Medicare Advantage Bids Are In – Now the Real Work Begins
As the dust settles on this year’s Medicare Advantage (MA) bid submissions, the real work is just beginning. With bids filed and assumptions made, it’s time to clarify the trends, justify the numbers, and prepare to translate projections into actions. From defending cost assumptions and risk adjustment strategies to bolstering quality ratings and mapping out competitive moves, there’s no shortage of tasks to keep teams occupied over the summer.
At HLTHWorks, we understand that bid submissions aren’t just about securing approval—they’re about building a robust plan that will drive MA success into 2025 and beyond. Here’s a quick look at what’s next in this post-bid phase and how HLTHWorks is here to support your team as you bring your MA product vision to life.
1. Explaining Trends and Assumptions to CMS
CMS scrutiny is thorough, and explaining bid assumptions is a nuanced process. The projections on cost trends, utilization, and member demographics set the tone for your entire plan.
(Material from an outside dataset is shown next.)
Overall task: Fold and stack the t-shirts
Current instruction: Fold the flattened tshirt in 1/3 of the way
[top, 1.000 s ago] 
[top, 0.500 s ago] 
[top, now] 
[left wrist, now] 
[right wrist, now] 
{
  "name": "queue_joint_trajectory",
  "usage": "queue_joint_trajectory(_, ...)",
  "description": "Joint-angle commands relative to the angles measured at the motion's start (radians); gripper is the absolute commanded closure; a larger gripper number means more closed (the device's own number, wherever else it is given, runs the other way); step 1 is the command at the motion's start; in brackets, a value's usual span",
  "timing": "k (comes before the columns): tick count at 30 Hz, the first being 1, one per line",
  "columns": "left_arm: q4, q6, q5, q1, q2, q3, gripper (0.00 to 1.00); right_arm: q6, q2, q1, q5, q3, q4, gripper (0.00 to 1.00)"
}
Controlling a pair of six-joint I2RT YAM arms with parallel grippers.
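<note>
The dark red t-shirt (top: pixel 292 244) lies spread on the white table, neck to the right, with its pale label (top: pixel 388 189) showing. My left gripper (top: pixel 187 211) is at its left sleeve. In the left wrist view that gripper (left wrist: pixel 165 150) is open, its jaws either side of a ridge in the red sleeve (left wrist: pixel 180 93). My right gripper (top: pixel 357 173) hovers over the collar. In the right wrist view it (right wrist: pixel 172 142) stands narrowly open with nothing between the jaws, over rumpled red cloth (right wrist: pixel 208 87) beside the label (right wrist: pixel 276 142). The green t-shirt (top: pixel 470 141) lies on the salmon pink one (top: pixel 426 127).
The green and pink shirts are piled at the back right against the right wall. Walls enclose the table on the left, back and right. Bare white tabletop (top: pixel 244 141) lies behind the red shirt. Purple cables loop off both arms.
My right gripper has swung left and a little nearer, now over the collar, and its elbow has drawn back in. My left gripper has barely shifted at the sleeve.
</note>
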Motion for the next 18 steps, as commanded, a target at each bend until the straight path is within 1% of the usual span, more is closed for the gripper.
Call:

Defending these assumptions with clear data and a sound rationale is key to gaining CMS approval and maintaining regulatory compliance. HLTHWorks offers the expertise to articulate these assumptions in a way that balances optimism with realism, ensuring your bid is both credible and achievable.
2. Risk Adjustment: Aligning Predictions with Reality
Risk adjustment has always been a cornerstone of MA bid planning, especially with CMS’s evolving focus on accurate coding and data transparency. Whether it’s aligning diagnoses with predicted health outcomes or adjusting for emerging population trends, the real challenge lies in ensuring your coding assumptions translate into actual member health data. HLTHWorks provides an in-depth understanding of these nuances, helping your team prepare to monitor, adjust, and optimize risk scores throughout the year.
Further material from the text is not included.